Es braucht schon einiges Gottvertrauen, im Jahre 2011 ein Drehbuch mit dem Deutschen Filmpreis auszuzeichnen, wenn der dazugehörige Film erst 2019 gedreht wird und drei weitere Jahre später nun in die Kinos kommt. Weit weniger kabarettistisch nimmt sich der Humor der von Stefan Sarazin und Peter Keller geschriebenen und inszenierten „Göttlichen Komödie“ (Beititel) aus. Nach einigen temperamentvoll karikaturesken Szenen (der Streit, ob Ben im arabischen Bus mitfahren darf) entwickelt der Film sich zusehends in Richtung Freundschaftsgeschichte im knusprigen Mantel eines an Camus gemahnenden modernen Abenteuers mit existenziellen Gefahrenmomenten. Immer wieder entwickeln sich dabei Reibungsflächen zwischen dem versponnen erscheinenden Glauben des erzkonservativ erzogenen Juden und dem im Vergleich dazu eher pragmatisch erscheinenden islamischen Ansatz. Dass auch noch Christen ins Spiel kommen, komplettiert die spirituelle Gemengelage im Nahen Osten, die sich aber zumindest in diesem Film zu einer höchst tauglichen Vorstellung von Menschlichkeit addieren. Auch wenn der Schluss etwas viel Zucker streut, man verlässt den Film in sehr guter Stimmung.
„Guglhupfgeschwader“
Franz Eberhofer, Provinzpolizist mit Tendenz zu maximaler Konfliktvermeidung, muss aber doch ermitteln, als der Inhaber einer Lotto-Toto-Annahmestelle einem Sprengstoffanschlag zum Opfer fällt. Ein Lotto-Los und ein junger Mann, der nicht die hellste Kerze im Regal darstellt, verkomplizieren die Lage – seine Freundin Susi, sein Kumpel Birnberger und ein rivalisierender Dorfsheriff sowieso.

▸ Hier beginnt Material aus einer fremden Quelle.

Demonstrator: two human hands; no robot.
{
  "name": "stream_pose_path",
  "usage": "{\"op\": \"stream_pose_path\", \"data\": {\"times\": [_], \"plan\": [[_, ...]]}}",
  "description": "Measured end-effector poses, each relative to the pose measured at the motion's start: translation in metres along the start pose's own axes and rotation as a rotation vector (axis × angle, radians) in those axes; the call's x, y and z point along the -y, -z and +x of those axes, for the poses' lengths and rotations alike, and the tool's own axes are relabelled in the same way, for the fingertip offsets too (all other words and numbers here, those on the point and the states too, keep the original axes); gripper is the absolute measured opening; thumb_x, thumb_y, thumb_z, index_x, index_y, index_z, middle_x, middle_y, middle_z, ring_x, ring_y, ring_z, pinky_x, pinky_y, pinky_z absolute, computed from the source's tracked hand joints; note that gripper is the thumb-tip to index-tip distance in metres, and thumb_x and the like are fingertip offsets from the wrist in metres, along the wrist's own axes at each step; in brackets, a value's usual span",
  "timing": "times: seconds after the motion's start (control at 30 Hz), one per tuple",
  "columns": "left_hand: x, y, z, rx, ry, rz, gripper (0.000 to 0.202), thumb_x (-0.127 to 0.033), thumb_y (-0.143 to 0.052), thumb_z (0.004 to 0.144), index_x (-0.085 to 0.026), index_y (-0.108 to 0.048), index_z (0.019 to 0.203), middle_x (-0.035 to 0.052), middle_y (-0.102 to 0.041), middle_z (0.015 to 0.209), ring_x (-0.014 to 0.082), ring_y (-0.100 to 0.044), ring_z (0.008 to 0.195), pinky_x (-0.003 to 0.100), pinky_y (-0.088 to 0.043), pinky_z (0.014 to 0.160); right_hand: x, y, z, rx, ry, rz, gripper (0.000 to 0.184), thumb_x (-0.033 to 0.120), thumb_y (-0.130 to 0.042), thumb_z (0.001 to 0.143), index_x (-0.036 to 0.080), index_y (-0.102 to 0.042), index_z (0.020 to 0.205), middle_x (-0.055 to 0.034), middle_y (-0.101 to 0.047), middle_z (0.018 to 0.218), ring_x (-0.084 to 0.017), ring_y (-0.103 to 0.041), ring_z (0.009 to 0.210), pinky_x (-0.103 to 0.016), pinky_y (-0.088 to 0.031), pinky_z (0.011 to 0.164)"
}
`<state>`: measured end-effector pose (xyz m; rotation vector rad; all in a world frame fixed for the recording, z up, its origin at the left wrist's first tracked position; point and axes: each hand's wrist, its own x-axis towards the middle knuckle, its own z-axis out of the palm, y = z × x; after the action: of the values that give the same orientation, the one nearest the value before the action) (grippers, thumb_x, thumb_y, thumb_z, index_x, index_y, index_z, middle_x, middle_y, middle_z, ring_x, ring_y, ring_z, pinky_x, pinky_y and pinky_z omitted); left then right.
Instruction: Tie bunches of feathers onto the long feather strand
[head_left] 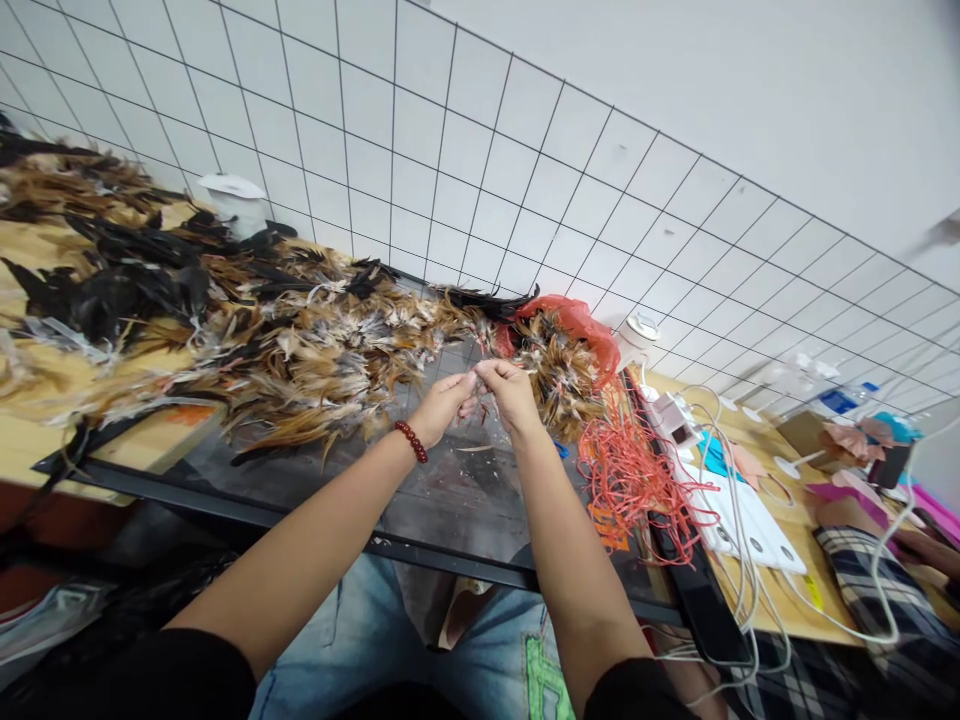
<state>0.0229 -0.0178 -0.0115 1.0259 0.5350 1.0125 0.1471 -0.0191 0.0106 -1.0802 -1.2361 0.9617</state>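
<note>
My left hand (448, 402), with a red bead bracelet (411, 441) on its wrist, is closed in a pinch. Right against it, fingertips meeting, my right hand (508, 393) is pinched too. What they hold is too small to make out; thin reddish strands show close to the fingers. Both hands are above a dark tray-like work surface (465, 500). Brown and cream feathers (322, 365) lie in a large heap to the left. Another feather bundle (566, 375) sits just right of my right hand, beside a red mesh bag (577, 325).
A tangle of red string (637, 470) lies to the right, near white cables (739, 540) and a white power strip (750, 515). Black feathers (127, 285) are at left. A wire grid (450, 150) stands behind. Someone's plaid sleeve (862, 575) is at far right.
</note>
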Motion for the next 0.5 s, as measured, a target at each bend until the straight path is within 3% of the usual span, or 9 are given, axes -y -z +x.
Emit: {"op": "stream_pose_path", "data": {"times": [0.1, 0.3, 0.43, 0.5], "plan": [[-0.0043, -0.0026, -0.0031, 0.037, 0.094, -0.111, 0.045, -0.060, -0.065, 0.075, -0.015, -0.055, 0.075, -0.0049, -0.041, 0.051, 0.0071, -0.037, 0.043, 0.021, -0.033, 0.045, -0.0008, -0.0001, 0.0005, -0.050, 0.029, -0.112, 0.032, 0.048, -0.068, 0.068, 0.017, -0.065, 0.071, 0.0040, -0.054, 0.060, -0.009, -0.046, 0.056, -0.023, -0.041, 0.058], [-0.0091, -0.0043, -0.0056, 0.103, 0.201, -0.266, 0.026, -0.036, -0.066, 0.082, -0.015, -0.053, 0.072, -0.0060, -0.040, 0.050, 0.0069, -0.040, 0.042, 0.021, -0.040, 0.048, -0.0004, -0.0052, -0.0036, -0.088, 0.115, -0.187, 0.029, 0.046, -0.064, 0.073, 0.017, -0.062, 0.069, 0.0021, -0.055, 0.062, -0.011, -0.053, 0.064, -0.024, -0.047, 0.066], [-0.0085, -0.0039, -0.0038, 0.090, 0.232, -0.358, 0.027, -0.036, -0.055, 0.089, -0.014, -0.054, 0.071, -0.0002, -0.052, 0.058, 0.0100, -0.051, 0.048, 0.024, -0.046, 0.052, -0.0030, -0.0093, -0.0076, -0.068, -0.034, -0.110, 0.031, 0.050, -0.061, 0.076, 0.019, -0.060, 0.078, 0.0044, -0.053, 0.058, -0.010, -0.048, 0.047, -0.023, -0.043, 0.049], [-0.0059, -0.0029, -0.0029, 0.076, 0.217, -0.380, 0.025, -0.032, -0.056, 0.088, -0.015, -0.053, 0.070, -0.0007, -0.052, 0.058, 0.0097, -0.051, 0.048, 0.024, -0.046, 0.053, -0.0031, -0.0094, -0.0086, -0.079, -0.043, -0.172, 0.032, 0.051, -0.057, 0.079, 0.019, -0.059, 0.079, 0.0033, -0.055, 0.060, -0.011, -0.049, 0.047, -0.025, -0.043, 0.049]]}}
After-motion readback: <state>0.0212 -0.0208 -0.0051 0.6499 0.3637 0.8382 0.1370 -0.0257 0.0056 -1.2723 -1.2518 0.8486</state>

Der mittlerweile achte Krimispaß nach den Romanen von Rita Falk präsentiert sich mit spürbar ansteigender Formkurve in allen Belangen. Das zentrale Trio Sebastian Bezzel, Simon Schwarz und Lisa Maria Potthoff und alle Co-Akteure agieren launig im Wechselspiel aus Dorfposse und Mordsspaß, es gibt wieder ein schlüpfriges Musikvideo und am Ende sogar ein Actionfinale a la Robert Rodriguez. Kaum zu glauben, dass das ursprünglich nur als Deutsch-Fargo fürs Fernsehen konzipiert war und dass es (für die ersten vier Filme nur in Süddeutschland) nur darum ins Kino kam, weil es so gut besetzt und gut gemacht war. Mittlerweile kommen die Filme beim Publikum immer besser an. Manchmal passt es halt.
„Warten auf Bojangles“
Es ist Liebe auf den ersten Blick, als der freche Hochstapler Georges 1957 an der Cote d’Azur auf die schillernd überdrehte Camille trifft. Die beiden werden ein Paar, finden einen reichen Gönner, ziehen einen Sohn groß und genießen die Leichtigkeit des Lebens. Dann eskalieren Camilles Stimmungen, sie wird als manisch-depressiv diagnostiziert und in eine Anstalt eingewiesen. Vater und Sohn mögen sich nicht damit abfinden.
Olivier Bourdeauts gleichnamige Vorlage, auch in dieser Zeitung hoch gelobt, erfährt eine Verfilmung, welche die Buchstaben des Romans in bonbonbunte Bewegtbilder mit Tendenz zu quietschiger Hyperventilation übersetzt. Der einmal mehr ausufernd theatralische Romain Duris und die zur versierten Charakterdarstellerin gereifte Leinwandschönheit Virginie Efira markieren über eine Stunde lang gute Laune und Lebenslust bis zum Überdruss. Wenn es dann dramatisch wird, ist es fast eine Erholung, aber dann wird auch hier zu dick aufgetragen. Regisseur Regis Roinsard („Mademoiselle Populaire“) fehlt jegliches Talent für leise Töne und Nuancierung.